▶ [PROBLEM DETAILS] Retype all of the data that follows, line for line.

● ● ● ●

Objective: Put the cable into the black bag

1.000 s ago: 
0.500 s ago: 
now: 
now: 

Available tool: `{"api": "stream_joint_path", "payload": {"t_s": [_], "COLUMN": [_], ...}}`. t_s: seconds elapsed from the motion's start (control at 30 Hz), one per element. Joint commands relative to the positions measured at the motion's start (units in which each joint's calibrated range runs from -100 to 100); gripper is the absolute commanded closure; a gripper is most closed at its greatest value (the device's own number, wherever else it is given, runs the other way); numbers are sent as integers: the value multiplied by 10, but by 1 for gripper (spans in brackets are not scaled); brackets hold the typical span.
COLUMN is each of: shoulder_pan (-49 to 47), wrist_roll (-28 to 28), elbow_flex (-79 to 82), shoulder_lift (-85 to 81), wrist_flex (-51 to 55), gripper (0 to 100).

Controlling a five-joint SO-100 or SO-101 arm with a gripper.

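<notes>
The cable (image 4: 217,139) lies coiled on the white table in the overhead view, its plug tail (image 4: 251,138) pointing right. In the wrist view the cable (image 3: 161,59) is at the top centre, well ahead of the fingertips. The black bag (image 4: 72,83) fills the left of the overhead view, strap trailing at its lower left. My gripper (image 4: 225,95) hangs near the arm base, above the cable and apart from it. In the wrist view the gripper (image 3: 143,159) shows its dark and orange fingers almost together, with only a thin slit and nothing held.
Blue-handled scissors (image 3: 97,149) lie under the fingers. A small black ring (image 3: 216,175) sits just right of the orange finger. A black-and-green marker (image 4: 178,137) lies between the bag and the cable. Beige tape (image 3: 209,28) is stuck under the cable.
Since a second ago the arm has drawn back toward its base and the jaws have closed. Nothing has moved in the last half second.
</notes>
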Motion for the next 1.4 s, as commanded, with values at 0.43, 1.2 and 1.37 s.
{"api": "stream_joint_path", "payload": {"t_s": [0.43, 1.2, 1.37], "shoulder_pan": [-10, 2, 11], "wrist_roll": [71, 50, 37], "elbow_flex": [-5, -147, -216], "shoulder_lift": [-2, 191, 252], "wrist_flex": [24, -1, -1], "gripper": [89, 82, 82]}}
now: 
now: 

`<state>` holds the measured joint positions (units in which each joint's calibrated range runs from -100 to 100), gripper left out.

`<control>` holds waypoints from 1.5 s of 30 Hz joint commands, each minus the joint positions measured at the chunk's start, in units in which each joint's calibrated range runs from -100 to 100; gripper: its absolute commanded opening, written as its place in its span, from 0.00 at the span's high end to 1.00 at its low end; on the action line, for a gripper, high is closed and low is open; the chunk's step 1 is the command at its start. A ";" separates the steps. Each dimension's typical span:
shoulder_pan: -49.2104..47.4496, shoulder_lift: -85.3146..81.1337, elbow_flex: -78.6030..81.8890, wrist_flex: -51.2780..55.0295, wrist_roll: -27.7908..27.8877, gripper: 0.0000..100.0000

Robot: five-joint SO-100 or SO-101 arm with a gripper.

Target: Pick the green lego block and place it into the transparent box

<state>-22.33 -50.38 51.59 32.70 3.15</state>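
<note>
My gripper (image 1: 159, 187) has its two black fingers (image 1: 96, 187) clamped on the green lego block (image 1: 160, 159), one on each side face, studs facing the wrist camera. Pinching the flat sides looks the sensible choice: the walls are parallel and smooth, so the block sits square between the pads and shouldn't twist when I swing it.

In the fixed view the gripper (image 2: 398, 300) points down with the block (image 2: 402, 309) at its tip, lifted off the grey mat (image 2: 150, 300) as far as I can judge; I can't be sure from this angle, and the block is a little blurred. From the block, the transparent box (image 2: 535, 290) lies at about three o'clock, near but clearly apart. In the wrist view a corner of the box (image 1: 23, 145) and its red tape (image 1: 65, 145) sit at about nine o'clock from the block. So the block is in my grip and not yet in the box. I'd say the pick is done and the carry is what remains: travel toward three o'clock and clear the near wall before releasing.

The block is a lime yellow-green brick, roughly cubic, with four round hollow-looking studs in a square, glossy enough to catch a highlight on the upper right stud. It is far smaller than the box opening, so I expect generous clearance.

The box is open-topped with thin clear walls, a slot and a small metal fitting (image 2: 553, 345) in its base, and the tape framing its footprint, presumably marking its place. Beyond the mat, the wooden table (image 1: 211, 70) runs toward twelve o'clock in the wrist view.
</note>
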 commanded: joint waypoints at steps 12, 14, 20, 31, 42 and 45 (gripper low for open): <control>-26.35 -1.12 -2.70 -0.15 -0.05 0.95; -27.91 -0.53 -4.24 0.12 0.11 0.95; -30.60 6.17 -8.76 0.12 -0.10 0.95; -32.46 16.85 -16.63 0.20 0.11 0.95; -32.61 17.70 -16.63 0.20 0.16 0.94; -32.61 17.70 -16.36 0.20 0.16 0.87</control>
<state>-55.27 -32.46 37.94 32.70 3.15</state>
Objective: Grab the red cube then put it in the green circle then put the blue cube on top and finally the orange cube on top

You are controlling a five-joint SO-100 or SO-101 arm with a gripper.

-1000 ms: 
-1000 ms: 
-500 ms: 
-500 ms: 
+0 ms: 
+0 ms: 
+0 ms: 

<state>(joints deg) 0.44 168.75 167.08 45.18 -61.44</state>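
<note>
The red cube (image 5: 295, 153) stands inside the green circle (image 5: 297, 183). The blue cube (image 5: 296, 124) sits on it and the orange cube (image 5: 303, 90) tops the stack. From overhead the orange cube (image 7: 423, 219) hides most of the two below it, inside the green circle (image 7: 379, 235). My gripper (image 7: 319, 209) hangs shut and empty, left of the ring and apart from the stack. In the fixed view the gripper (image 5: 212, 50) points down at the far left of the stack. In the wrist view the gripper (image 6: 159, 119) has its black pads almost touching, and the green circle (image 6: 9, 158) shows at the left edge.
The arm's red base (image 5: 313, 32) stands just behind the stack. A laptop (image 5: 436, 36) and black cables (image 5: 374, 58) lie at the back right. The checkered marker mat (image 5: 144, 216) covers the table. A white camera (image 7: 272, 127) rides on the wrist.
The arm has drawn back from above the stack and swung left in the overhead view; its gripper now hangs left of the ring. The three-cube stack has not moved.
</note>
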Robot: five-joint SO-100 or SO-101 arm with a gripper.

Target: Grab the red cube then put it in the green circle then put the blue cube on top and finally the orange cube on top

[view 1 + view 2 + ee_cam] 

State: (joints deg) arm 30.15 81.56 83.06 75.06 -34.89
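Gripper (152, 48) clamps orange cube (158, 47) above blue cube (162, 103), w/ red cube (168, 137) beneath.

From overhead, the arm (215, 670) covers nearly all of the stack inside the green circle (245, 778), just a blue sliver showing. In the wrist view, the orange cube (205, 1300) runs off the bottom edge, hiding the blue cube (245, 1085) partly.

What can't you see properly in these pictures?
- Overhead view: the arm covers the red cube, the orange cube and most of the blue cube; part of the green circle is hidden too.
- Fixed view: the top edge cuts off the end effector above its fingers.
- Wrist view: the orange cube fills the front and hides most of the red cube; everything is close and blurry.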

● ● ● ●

▶ [EXERCISE OUTPUT]
Objective: Put the cable into the black bag

1.000 s ago: 
0.500 s ago: 
now: 
now: 

Available tool: `{"api": "stream_joint_path", "payload": {"t_s": [_], "COLUMN": [_], ...}}`. t_s: seconds elapsed from the motion's start (control at 30 Hz), one per element. Joint commands relative to the positions measured at the motion's start (units in which each joint's calibrated range runs from -100 to 100); gripper is the absolute commanded closure; a gripper is most closed at its greatest value (the device's own number, wherever else it is given, runs the other way); numbers are sent as integers: the value multiplied by 10, but by 1 for gripper (spans in brackets are not scaled); brackets hold the typical span.
COLUMN is each of: shoulder_pan (-49 to 47), wrist_roll (-28 to 28), elbow_flex (-79 to 82), shoulder_lift (-85 to 81), wrist_flex (-51 to 55), gripper (0 to 100).

Controlling a five-joint SO-100 or SO-101 arm with a gripper.

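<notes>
The cable (image 4: 217,139) lies coiled on the white table in the overhead view, its plug tail (image 4: 251,138) pointing right. In the wrist view the cable (image 3: 161,59) is at the top centre, well ahead of the fingertips. The black bag (image 4: 72,83) fills the left of the overhead view, strap trailing at its lower left. My gripper (image 4: 225,95) hangs near the arm base, above the cable and apart from it. In the wrist view the gripper (image 3: 143,159) shows its dark and orange fingers almost together, with only a thin slit and nothing held.
Blue-handled scissors (image 3: 97,149) lie under the fingers. A small black ring (image 3: 216,175) sits just right of the orange finger. A black-and-green marker (image 4: 178,137) lies between the bag and the cable. Beige tape (image 3: 209,28) is stuck under the cable.
Since a second ago the arm has drawn back toward its base and the jaws have closed. Nothing has moved in the last half second.
</notes>
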Motion for the next 1.4 s, as commanded, with values at 0.43, 1.2 and 1.37 s.
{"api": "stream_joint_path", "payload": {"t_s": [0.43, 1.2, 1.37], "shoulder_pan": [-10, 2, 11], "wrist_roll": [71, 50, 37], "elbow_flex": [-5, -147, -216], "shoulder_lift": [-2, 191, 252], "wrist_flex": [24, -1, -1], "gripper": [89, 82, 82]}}
now: 
now: 

`<state>` holds the measured joint positions (units in which each joint's calibrated range runs from -100 to 100), gripper left out.

`<control>` holds waypoints from 1.5 s of 30 Hz joint commands, each minus the joint positions measured at the chunk's start, in units in which each joint's calibrated range runs from -100 to 100; gripper: its absolute commanded opening, written as its place in its span, from 0.00 at the span's high end to 1.00 at its low end; on the action line, for a gripper, high is closed and low is open; the chunk's step 1 is the command at its start. A ";" separates the steps. Each dimension's typical span:
shoulder_pan: -49.2104..47.4496, shoulder_lift: -85.3146..81.1337, elbow_flex: -78.6030..81.8890, wrist_flex: -51.2780..55.0295, wrist_roll: -27.7908..27.8877, gripper: 0.0000..100.0000

Robot: five-joint SO-100 or SO-101 arm with a gripper.

Target: Pick the green lego block and place it into the transparent box

<state>-22.33 -50.38 51.59 32.70 3.15</state>
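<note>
My gripper (image 1: 159, 187) has its two black fingers (image 1: 96, 187) clamped on the green lego block (image 1: 160, 159), one on each side face, studs facing the wrist camera. Pinching the flat sides looks the sensible choice: the walls are parallel and smooth, so the block sits square between the pads and shouldn't twist when I swing it.

In the fixed view the gripper (image 2: 398, 300) points down with the block (image 2: 402, 309) at its tip, lifted off the grey mat (image 2: 150, 300) as far as I can judge; I can't be sure from this angle, and the block is a little blurred. From the block, the transparent box (image 2: 535, 290) lies at about three o'clock, near but clearly apart. In the wrist view a corner of the box (image 1: 23, 145) and its red tape (image 1: 65, 145) sit at about nine o'clock from the block. So the block is in my grip and not yet in the box. I'd say the pick is done and the carry is what remains: travel toward three o'clock and clear the near wall before releasing.

The block is a lime yellow-green brick, roughly cubic, with four round hollow-looking studs in a square, glossy enough to catch a highlight on the upper right stud. It is far smaller than the box opening, so I expect generous clearance.

The box is open-topped with thin clear walls, a slot and a small metal fitting (image 2: 553, 345) in its base, and the tape framing its footprint, presumably marking its place. Beyond the mat, the wooden table (image 1: 211, 70) runs toward twelve o'clock in the wrist view.
</note>
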 commanded: joint waypoints at steps 12, 14, 20, 31, 42 and 45 (gripper low for open): <control>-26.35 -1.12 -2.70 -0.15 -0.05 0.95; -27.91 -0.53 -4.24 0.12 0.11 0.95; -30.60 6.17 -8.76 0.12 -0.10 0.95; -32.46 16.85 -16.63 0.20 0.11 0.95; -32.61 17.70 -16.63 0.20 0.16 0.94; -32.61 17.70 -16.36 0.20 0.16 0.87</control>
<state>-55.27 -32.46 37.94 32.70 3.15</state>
Objective: Grab the red cube then put it in the green circle then put the blue cube on top and finally the orange cube on top

You are controlling a five-joint SO-100 or SO-101 arm with a gripper.

-1000 ms: 
-1000 ms: 
-500 ms: 
-500 ms: 
+0 ms: 
+0 ms: 
+0 ms: 

<state>(joints deg) 0.44 168.75 167.08 45.18 -61.44</state>
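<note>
The red cube (image 5: 295, 153) stands inside the green circle (image 5: 297, 183). The blue cube (image 5: 296, 124) sits on it and the orange cube (image 5: 303, 90) tops the stack. From overhead the orange cube (image 7: 423, 219) hides most of the two below it, inside the green circle (image 7: 379, 235). My gripper (image 7: 319, 209) hangs shut and empty, left of the ring and apart from the stack. In the fixed view the gripper (image 5: 212, 50) points down at the far left of the stack. In the wrist view the gripper (image 6: 159, 119) has its black pads almost touching, and the green circle (image 6: 9, 158) shows at the left edge.
The arm's red base (image 5: 313, 32) stands just behind the stack. A laptop (image 5: 436, 36) and black cables (image 5: 374, 58) lie at the back right. The checkered marker mat (image 5: 144, 216) covers the table. A white camera (image 7: 272, 127) rides on the wrist.
The arm has drawn back from above the stack and swung left in the overhead view; its gripper now hangs left of the ring. The three-cube stack has not moved.
</note>
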Robot: five-joint SO-100 or SO-101 arm with a gripper.

Target: Grab the red cube then put it in the green circle then put the blue cube on top and finally the orange cube on top

[view 1 + view 2 + ee_cam] 

State: (joints deg) arm 30.15 81.56 83.06 75.06 -34.89
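Gripper (152, 48) clamps orange cube (158, 47) above blue cube (162, 103), w/ red cube (168, 137) beneath.

From overhead, the arm (215, 670) covers nearly all of the stack inside the green circle (245, 778), just a blue sliver showing. In the wrist view, the orange cube (205, 1300) runs off the bottom edge, hiding the blue cube (245, 1085) partly.

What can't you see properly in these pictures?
- Overhead view: the arm covers the red cube, the orange cube and most of the blue cube; part of the green circle is hidden too.
- Fixed view: the top edge cuts off the end effector above its fingers.
- Wrist view: the orange cube fills the front and hides most of the red cube; everything is close and blurry.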

Work on this exercise is done.